The cartoon depicts Mohammed holding a sign reading "Je suis Charlie" (I am Charlie), which became a global rallying cry for those expressing sympathy for the victims and support for freedom of expression.
The cover sparked a backlash in some parts of the Muslim world, where depicting the prophet is seen as blasphemous.
Pope Francis, seen by many around the world as more progressive than many of his predecessors, said freedom of speech should be tempered by respect for faith.
"Freedom of speech is a right and a duty that must be displayed without offending," he said just before arriving in the Philippine capital of Manila.
Francis on Thursday began the second leg of his Asia tour after a successful visit to Sri Lanka, where he preached on reconciliation and religious tolerance.
A well-wisher holds a cross and rosary as she waits for the pope's arrival in Manila
Church bells tolled across the Philippines as his plane touched down, as hundreds of children on the tarmac chanted: "Welcome Pope Francis".

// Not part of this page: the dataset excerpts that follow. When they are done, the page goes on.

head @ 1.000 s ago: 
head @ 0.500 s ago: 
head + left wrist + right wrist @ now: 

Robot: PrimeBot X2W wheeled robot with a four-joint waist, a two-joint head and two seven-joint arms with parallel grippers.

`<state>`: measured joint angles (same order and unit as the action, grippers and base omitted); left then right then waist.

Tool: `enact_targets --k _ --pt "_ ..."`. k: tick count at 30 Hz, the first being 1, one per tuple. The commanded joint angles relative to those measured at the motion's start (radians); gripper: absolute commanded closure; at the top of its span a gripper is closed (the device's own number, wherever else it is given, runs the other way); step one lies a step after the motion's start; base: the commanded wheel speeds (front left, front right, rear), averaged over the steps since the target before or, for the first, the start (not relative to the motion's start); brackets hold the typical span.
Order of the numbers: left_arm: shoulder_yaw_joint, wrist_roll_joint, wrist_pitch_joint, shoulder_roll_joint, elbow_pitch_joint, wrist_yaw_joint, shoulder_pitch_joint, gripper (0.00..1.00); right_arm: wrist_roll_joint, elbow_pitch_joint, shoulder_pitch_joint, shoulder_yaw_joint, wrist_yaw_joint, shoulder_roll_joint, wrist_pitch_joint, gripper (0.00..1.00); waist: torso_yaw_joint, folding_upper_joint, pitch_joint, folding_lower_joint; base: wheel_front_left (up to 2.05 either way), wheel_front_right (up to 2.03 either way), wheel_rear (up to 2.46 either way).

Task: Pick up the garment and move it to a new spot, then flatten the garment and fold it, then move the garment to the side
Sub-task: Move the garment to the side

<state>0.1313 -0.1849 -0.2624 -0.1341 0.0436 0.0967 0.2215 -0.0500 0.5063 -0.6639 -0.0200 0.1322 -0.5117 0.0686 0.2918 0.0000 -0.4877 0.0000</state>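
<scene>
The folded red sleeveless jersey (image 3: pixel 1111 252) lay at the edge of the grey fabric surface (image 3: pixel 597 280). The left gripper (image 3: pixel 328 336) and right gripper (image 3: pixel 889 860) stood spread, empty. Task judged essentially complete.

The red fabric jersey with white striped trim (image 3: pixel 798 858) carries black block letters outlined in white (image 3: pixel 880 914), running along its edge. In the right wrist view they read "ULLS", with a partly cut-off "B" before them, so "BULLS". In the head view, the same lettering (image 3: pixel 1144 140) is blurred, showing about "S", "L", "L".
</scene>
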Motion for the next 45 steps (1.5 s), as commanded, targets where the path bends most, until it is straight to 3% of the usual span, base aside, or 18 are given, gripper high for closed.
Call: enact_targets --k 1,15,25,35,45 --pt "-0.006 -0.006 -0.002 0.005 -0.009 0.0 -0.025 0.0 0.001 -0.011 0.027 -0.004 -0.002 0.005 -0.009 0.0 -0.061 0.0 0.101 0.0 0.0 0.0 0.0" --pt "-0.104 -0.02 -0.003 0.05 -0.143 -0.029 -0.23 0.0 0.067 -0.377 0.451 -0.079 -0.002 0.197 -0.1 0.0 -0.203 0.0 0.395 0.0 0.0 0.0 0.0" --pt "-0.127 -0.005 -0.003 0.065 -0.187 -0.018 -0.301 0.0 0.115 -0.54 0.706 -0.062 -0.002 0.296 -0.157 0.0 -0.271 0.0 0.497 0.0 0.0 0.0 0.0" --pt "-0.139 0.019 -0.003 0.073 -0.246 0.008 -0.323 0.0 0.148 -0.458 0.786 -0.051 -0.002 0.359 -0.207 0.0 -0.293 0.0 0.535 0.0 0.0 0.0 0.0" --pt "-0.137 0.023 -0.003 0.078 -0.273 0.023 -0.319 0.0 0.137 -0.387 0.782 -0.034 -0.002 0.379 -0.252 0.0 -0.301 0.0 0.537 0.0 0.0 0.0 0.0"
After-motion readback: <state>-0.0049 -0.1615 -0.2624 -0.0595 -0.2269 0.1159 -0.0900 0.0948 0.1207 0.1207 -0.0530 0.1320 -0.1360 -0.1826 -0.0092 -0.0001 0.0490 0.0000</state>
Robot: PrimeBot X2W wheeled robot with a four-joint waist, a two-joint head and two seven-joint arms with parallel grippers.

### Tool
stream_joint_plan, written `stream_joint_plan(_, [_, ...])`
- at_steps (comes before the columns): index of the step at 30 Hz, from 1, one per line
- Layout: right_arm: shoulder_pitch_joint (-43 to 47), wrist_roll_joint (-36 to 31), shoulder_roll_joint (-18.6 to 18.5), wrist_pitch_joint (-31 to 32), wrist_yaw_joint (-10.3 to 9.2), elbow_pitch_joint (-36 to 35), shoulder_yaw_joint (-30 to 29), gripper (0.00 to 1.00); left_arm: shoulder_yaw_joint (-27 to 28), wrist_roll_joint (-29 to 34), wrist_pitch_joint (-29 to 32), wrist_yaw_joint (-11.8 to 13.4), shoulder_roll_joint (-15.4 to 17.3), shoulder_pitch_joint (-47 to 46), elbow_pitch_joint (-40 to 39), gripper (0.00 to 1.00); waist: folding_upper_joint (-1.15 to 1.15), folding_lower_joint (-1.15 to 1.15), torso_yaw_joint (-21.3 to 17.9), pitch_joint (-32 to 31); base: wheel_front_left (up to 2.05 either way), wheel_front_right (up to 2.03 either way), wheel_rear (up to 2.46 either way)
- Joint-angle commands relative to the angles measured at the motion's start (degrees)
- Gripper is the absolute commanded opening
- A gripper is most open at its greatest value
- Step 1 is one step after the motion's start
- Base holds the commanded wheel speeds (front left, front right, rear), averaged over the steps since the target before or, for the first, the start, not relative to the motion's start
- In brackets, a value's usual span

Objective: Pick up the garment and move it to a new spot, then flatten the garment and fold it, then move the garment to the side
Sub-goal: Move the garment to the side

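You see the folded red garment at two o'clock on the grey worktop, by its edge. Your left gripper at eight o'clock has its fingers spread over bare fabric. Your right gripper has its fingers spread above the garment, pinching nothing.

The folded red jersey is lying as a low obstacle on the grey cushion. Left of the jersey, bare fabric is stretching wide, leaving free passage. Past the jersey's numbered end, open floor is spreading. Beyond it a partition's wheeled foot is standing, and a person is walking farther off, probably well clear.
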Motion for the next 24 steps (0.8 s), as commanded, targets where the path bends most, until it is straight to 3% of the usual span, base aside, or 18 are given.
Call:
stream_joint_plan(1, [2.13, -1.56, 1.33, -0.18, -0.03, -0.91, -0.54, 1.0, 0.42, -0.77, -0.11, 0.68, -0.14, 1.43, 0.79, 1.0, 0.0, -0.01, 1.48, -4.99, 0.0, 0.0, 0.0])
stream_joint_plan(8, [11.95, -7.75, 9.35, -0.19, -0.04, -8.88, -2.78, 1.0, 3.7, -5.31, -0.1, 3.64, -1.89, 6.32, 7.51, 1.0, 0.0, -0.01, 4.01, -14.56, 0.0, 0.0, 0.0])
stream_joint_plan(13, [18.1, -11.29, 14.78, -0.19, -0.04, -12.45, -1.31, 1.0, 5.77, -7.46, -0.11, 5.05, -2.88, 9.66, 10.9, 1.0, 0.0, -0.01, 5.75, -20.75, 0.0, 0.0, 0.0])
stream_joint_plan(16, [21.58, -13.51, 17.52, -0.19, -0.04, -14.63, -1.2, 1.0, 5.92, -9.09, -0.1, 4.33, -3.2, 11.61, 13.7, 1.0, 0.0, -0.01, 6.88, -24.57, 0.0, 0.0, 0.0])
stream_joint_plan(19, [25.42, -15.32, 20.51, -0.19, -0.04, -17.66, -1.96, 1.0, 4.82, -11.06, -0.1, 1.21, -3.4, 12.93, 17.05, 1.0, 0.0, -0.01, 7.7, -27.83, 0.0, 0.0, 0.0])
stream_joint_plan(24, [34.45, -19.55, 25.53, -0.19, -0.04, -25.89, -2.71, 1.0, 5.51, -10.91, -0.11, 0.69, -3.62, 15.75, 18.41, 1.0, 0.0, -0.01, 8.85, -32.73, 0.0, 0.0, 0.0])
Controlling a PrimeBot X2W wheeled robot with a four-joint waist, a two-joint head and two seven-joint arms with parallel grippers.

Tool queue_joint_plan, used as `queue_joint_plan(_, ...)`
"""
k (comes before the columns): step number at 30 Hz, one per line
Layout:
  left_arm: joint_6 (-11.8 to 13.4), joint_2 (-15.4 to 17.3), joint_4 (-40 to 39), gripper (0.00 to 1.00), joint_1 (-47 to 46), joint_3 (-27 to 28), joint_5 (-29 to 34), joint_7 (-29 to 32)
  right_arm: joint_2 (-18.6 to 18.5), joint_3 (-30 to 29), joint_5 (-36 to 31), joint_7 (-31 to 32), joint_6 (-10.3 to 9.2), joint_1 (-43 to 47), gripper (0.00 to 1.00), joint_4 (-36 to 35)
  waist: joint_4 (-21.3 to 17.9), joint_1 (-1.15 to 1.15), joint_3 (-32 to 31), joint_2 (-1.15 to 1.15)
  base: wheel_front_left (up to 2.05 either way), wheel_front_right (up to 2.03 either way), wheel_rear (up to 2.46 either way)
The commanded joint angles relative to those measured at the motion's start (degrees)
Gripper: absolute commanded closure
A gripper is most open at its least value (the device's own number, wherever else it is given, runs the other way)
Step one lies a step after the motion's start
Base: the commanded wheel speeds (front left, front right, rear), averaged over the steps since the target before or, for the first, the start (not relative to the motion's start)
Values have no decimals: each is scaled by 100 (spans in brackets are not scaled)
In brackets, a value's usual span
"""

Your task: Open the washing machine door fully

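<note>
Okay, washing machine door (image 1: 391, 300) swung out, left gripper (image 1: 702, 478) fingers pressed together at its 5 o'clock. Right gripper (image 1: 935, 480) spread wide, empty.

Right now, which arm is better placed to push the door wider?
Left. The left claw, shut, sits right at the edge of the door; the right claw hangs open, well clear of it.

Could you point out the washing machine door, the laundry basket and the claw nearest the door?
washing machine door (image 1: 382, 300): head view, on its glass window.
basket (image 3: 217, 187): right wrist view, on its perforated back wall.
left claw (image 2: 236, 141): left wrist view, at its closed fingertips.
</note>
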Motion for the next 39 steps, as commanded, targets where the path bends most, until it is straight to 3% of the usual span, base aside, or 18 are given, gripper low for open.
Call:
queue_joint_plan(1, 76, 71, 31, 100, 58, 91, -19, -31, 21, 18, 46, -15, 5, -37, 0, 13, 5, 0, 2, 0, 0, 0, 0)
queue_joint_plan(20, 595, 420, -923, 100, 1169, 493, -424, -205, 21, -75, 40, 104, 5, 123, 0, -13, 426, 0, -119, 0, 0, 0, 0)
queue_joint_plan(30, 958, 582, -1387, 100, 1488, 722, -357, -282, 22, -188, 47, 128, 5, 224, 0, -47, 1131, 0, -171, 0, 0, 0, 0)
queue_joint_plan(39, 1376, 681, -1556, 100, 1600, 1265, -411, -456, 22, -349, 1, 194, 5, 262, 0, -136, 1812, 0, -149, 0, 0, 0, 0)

Hundreds of thousands of people then crowded the closed-off route the pope passed as he made a 35-minute trip in a "popemobile" from the airport to the Vatican's embassy to rest overnight.
The pope stood on the back of the vehicle, which had no walls, waving and smiling constantly to the crowd.
"When I saw him wave, it was like a thrill went through me," 35-year-old housewife Ivy Japlos told AFP.
Francis has said his two-nation tour is aimed at adding momentum to the Church's already impressive growth in Asia, with its support in the Philippines the benchmark for the rest of the region.
Eighty percent of the former Spanish colony's 100 million people practise a famously fervent brand of Catholicism, and the pope is set to enjoy thunderously enthusiastic crowds throughout his stay.
The high-point of his trip is expected to be an open-air mass on Sunday at a park in Manila, with organisers preparing for up to six million people despite a forecast of rain and security concerns.
Organisers have said that, if the crowd is as big as expected, it will surpass the previous record for a papal gathering of five million during a mass by John Paul II at the same venue in 1995.
The pope's trip to the Asian heartland was tipped to attract a world-record papal crowd
A figurine depicting Pope Francis
Pope Francis was received by Philippine President Benigno Aquino in Manila. (AFP/Vatican press office)
Francis, who is the fourth pope to visit the Philippines, is also due to visit communities devastated by Super Typhoon Haiyan, which left 7,350 people dead or missing in 2013.
On Saturday, he is scheduled to deliver a mass to tens of thousands of people in Tacloban, one of the worst-hit cities in the central Philippines, and have an intimate lunch with 30 typhoon survivors.
"The heart of the message will be the poor, the poor who want to move forward, who have suffered from the typhoon and are still suffering its consequences," the pope told reporters on way to the Philippines.
The main scheduled events on Friday included a state welcome at the presidential palace, a mass at Manila Cathedral and a meeting at a shopping mall with thousands of families.
Authorities have expressed major concerns over the pope's security in the Philippines, where attempts have been made to kill visiting pontiffs twice before.
Nearly 40,000 soldiers and police are being deployed to protect Francis in what Philippine military chief General Gregorio Catapang described as a "security nightmare".
Potential stampedes from the giant crowds, as well as the threat of Islamic militants or lone-wolf assailants, are among the concerns.
Philippine President Benigno Aquino made a nationally televised address this week specifically to highlight the security threats for the pope and call on all Filipinos to help protect him.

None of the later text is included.